Link Search Menu Expand Document

Sorting Algorithms

Table of contents:

Introduction

Sorting is the arrangement of elements within a collection into increasing or decreasing order of some property. There are many scenarios where a developer may want a collection sorted. One of the biggest advantages of having a sorted collection is that you can utilize binary search which can make an algorithm significantly more scalable/efficient. Now that you are familiar with the fundamental data structures, it’s time to learn the fundamental array sorting algorithms. Why arrays? Well, arrays are the most simple/common type of data structure. More complex data structures are often implemented using arrays. Therefore, knowing how to sort an array is an important skill.

Technically, under the right conditions, these sorting algorithms can be applied to any linear data structure. Therefore, when you are learning these algorithms, it is important to focus on understanding the general process instead of memorizing the exact implementation. That way, you can apply them to other linear data structures in any language regardless of the underlying conditions.

You may be wondering why this section is being covered after data structures. The reason is that some complex sorting algorithms utilize complex data structures. For example, stacks are sometimes used to implement an iterative version of quick sort. Additionally, binary heaps are used to implement heap sort.

There are a great deal of sorting algorithms out there:

sorting-algorithm-selection.png

However, we’ll just be learning about the fundamental algorithms you would likely see in a university or junior interview environment. We’ll start with the most basic sorting algorithms:

  • Selection sort
  • Bubble sort
  • Insertion sort

Then we’ll cover some more useful/advanced sorting algorithms:

  • Merge sort
  • Quick sort (random)
  • More to be added later…

If you want to empirically see how the performance of these sorting algorithms compare, I have implemented them in Java. Using this script, you can record the runtime of each sorting algorithm with input arrays of varying orders and sizes.

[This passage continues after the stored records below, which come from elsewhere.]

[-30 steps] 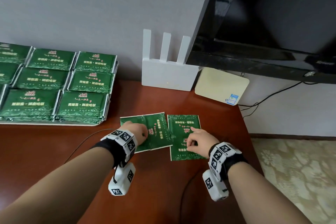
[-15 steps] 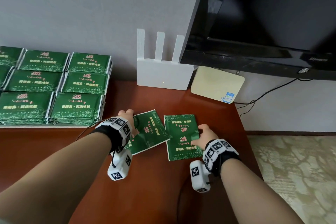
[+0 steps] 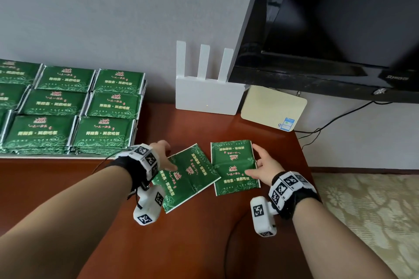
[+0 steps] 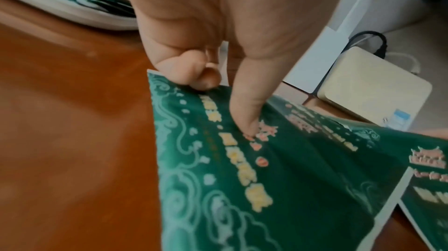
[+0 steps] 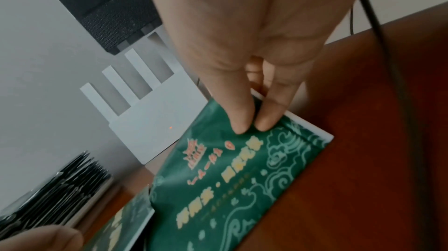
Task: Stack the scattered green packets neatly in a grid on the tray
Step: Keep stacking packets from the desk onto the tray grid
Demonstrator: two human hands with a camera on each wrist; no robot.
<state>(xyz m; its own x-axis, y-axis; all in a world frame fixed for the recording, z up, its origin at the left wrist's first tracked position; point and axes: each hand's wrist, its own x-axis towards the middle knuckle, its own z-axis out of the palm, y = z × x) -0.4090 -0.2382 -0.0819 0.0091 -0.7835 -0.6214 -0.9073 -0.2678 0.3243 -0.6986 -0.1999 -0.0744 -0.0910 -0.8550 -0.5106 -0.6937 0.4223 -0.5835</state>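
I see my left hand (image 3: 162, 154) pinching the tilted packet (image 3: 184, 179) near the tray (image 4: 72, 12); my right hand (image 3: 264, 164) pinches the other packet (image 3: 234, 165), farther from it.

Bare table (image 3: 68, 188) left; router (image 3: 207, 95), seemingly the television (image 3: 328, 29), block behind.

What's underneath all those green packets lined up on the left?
The stacked packets sit on a white tray; only its rim shows beneath them, resting on the wooden table. The tray's inside is fully covered.
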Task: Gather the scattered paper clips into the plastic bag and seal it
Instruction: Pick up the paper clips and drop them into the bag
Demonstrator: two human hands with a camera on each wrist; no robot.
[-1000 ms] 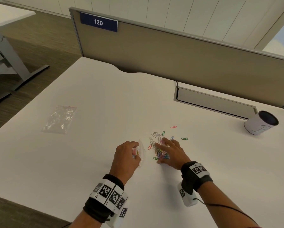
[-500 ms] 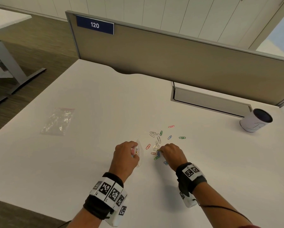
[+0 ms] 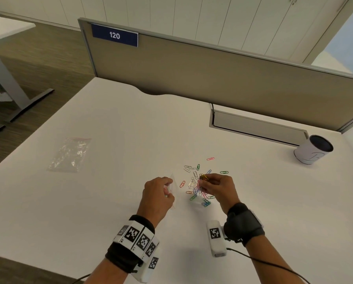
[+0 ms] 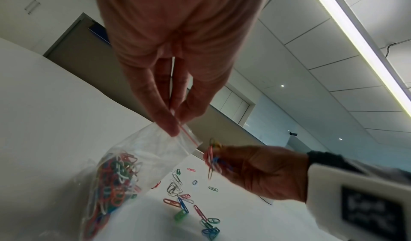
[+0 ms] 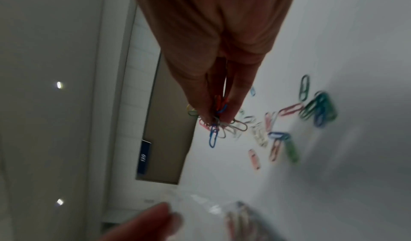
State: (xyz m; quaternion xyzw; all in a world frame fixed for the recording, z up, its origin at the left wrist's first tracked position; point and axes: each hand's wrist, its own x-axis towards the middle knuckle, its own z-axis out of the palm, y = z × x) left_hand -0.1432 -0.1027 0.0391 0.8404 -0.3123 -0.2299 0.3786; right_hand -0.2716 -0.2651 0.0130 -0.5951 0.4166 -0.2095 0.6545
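My right hand (image 3: pixel 217 186) just lifted off the desk pinching a bunch of clips (image 4: pixel 212 156) — next to the bag (image 4: pixel 124 171) (mouth pinched in left hand (image 3: pixel 158 193), approx. half full) — drop-in's next.

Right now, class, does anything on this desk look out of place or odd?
Yes: a white cup lies tipped on its side at the desk's far right. A second clear bag lies unused at the left.
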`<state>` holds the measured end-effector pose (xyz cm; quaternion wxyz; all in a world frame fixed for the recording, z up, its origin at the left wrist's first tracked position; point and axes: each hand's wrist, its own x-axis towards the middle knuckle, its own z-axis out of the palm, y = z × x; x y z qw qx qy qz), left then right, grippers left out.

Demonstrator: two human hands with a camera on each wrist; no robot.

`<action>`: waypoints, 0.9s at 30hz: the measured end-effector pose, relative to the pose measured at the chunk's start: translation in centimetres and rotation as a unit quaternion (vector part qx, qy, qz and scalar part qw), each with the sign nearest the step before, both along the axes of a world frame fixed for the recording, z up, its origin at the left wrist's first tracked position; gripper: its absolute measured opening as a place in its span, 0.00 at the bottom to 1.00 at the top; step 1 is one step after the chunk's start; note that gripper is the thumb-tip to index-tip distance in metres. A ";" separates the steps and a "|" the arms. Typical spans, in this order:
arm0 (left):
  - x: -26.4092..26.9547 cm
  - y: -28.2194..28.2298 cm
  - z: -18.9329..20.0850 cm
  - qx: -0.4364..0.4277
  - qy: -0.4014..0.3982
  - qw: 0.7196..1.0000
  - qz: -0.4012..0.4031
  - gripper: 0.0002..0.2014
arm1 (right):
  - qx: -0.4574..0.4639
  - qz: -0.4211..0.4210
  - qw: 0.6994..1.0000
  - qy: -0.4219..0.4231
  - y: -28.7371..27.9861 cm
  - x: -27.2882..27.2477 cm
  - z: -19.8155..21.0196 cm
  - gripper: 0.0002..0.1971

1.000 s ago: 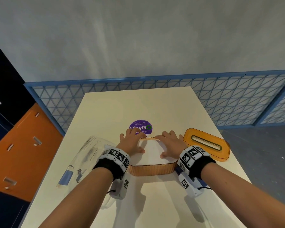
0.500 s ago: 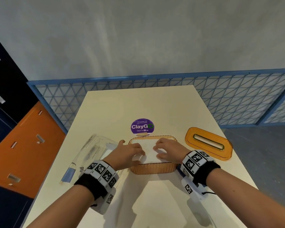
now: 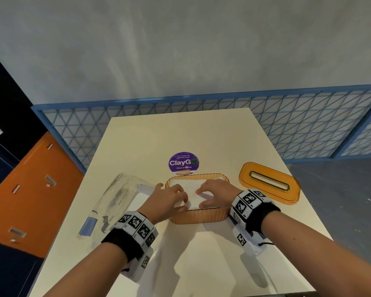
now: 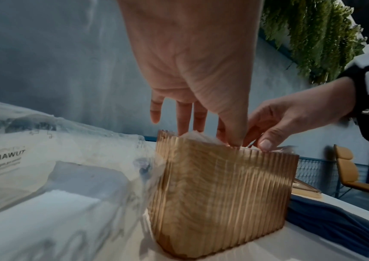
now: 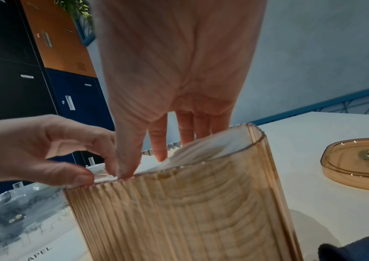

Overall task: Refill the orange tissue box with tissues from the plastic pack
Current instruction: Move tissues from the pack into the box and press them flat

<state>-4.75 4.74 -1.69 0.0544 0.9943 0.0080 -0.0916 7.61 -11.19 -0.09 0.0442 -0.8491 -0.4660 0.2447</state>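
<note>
The orange ribbed tissue box (image 3: 198, 218) stands open in the middle of the table, filled with white tissues (image 3: 193, 183). My left hand (image 3: 172, 200) and right hand (image 3: 210, 196) are side by side over the box. Each has curled fingers on top of the tissues and its thumb at the near rim, pinching the top of the stack. The left wrist view shows the tissues (image 4: 192, 136) rumpled under my fingers. The box's orange lid (image 3: 269, 183), with its slot, lies to the right. The clear plastic pack (image 3: 118, 200) lies slack on the left.
A purple round sticker (image 3: 183, 162) is on the table just behind the box. The table's right edge runs close past the lid. A blue mesh railing (image 3: 308, 125) stands behind the table, and orange and dark lockers (image 3: 30, 189) are at the left.
My hands drew back from lying flat over the far part of the stack to the near middle, and their fingers curled in. The view rose a little.
</note>
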 end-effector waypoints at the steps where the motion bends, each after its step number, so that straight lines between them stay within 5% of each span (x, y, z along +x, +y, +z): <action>1: 0.2 -0.1 0.1 -0.003 0.004 1.000 0.005 0.17 | -0.004 -0.002 1.000 0.003 0.1 0.0 0.0 0.27; 12: 0.6 -1.4 -0.2 0.007 -0.044 0.998 -0.034 0.15 | -0.026 -0.006 1.000 0.015 0.3 -0.3 0.2 0.30; 21: -1.5 1.2 -1.1 -0.088 -0.132 0.987 -0.003 0.11 | -0.032 -0.001 0.999 -0.004 0.5 -0.5 0.2 0.26; 27: -4.0 3.3 -2.0 -0.103 -0.156 0.982 0.036 0.22 | -0.036 0.002 0.999 0.007 0.9 -0.2 0.3 0.25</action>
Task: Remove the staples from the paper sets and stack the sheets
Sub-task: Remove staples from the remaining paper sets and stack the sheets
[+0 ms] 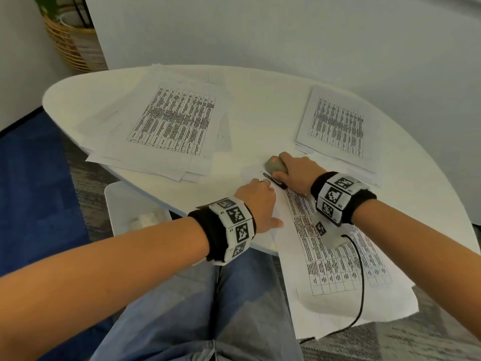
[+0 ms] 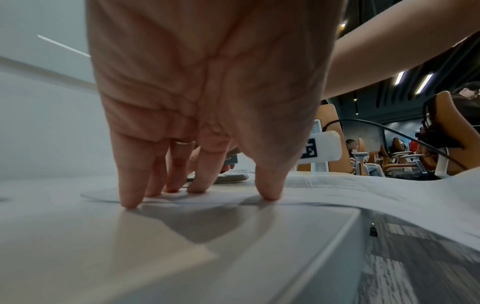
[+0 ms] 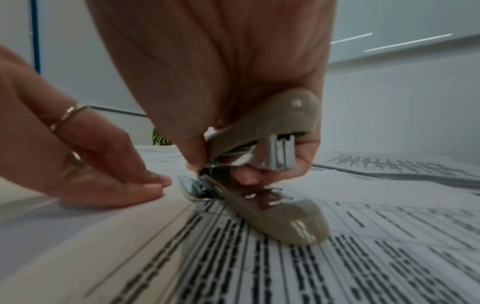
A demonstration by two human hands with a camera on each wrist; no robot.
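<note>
The right hand [image 3: 221, 82] has thumb and fingers curled round a beige stapler [image 3: 265, 164], gripping its upper arm so the metal rear end, which serves as the remover, points down at the top corner of the paper set [image 1: 335, 256]. That set lies under both hands on the white table [image 1: 255, 105] and hangs off the near edge. The blade tip sits just ahead of the thumb, touching the paper; the staple itself is presumably right there, but blur hides it. The left hand [image 1: 257, 201] lies flat, its fingertips [image 2: 130, 203] slightly spread and pressing the sheet just beside the blade, likely to keep the corner from lifting as the staple is pried. Beyond the right knuckles sits a neat pile of printed sheets [image 1: 338, 126]; far past the left fingers spreads a looser heap [image 1: 166, 121]. Which one holds finished sheets cannot be told.
</note>
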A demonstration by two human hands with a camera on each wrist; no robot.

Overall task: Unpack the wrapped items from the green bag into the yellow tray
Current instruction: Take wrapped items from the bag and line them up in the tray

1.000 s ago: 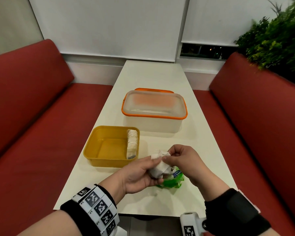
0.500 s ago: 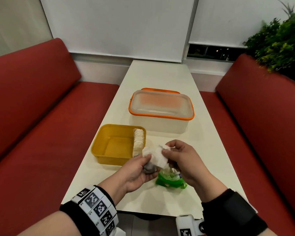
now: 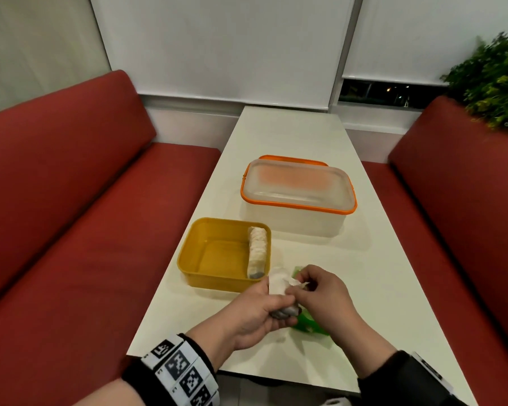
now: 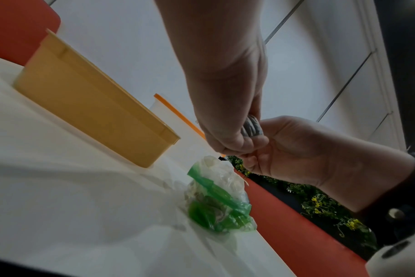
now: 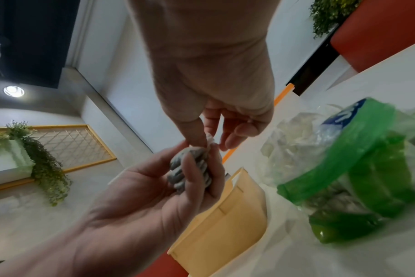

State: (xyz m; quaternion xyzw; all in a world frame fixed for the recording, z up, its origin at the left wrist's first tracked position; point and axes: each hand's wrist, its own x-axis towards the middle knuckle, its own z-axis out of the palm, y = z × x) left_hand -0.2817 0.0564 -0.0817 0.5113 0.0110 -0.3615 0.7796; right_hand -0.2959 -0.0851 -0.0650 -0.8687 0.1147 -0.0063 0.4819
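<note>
You are working at a long white table (image 3: pixel 291 133) that runs away from you between two red benches. Three things lie directly on it. Nearest your edge sits the green bag (image 4: pixel 216 202), crumpled, part clear plastic, with something pale inside (too blurred to name). Just beyond it, toward the left edge, stands the yellow tray (image 3: pixel 200 250), with one wrapped roll (image 3: pixel 257 252) lying along its right wall. Farther up the middle stands a clear lidded container with an orange rim (image 3: pixel 298 203), close behind the tray but apart from it.
</note>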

I find that the best way to learn sorting algorithms is to implement them yourself in your preferred programming language. If you are a visual learner, a great tool you can use is visualgo.net. This website allows you to visualize various sorting algorithms on custom arrays. You can go at your own pace working step-by-step through the code. Another good resource is GeeksForGeeks. Their website contains implementations of each sorting algorithm in a variety of programming languages. If you like videos, mycodeschool is a YouTube channel with plenty of high quality video tutorials on sorting algorithms.

Background

Before moving on, you should be familiar with the following sorting terminology:

Term Definition
in-place sort A sort that swaps data within a data structure without the help of additional data structures for temporary storage. We want our sorting algorithms to be in-place wherever possible because it minimizes space complexity.
stable sort A sort that preserves the relative order of equivalent elements. That is to say, if two elements of equal (primary key) value exist in a certain order before sorting, they will remain in the same order after sorting.
internal sort A sort where data is kept in primary memory (i.e. in RAM using arrays)
external sort A sort where data is kept in secondary memory (i.e. on disk or tape)

In addition to the above terminology, sorting algorithms can also be labelled as either “recursive” or “non-recursive” depending on whether their implementations use recursion. For more information on sorting theory, see the mycodeschool video tutorial.

Basic Sorting Algorithms

The time and space complexities of common array sorting algorithms are shown below:

array-sorting-complexity-chart.png
source: bigocheatsheet.com

From the above chart, using your Big O knowledge, you should be able to tell that the basic sorting algorithms of bubble, insertion, and selection sort are not very scalable due to their O(n^2) average/worst case runtimes. However, this doesn’t mean they are useless. The basic sorting algorithms are simple to learn and implement. Therefore, they are a good place to start when learning about sorting algorithms. Although they are not scalable for large collections, they are perfectly reasonable to use when sorting relatively small collections. In some cases, they may be more beneficial to use due to their simplicity and ease of implementation.

Selection Sort

selection-sort.gif
source: visualgo.net

Description

Selection sort is often related to sorting a hand of playing cards. The algorithm is as follows:

  • Start with all the cards in your right hand (i.e. the unsorted subarray shown above in blue).
  • Select the minimum card from your right hand and place it into the end of your left hand (i.e. the sorted subarray shown above in orange).
  • Repeat until all cards have moved from your unsorted right hand to your sorted left hand.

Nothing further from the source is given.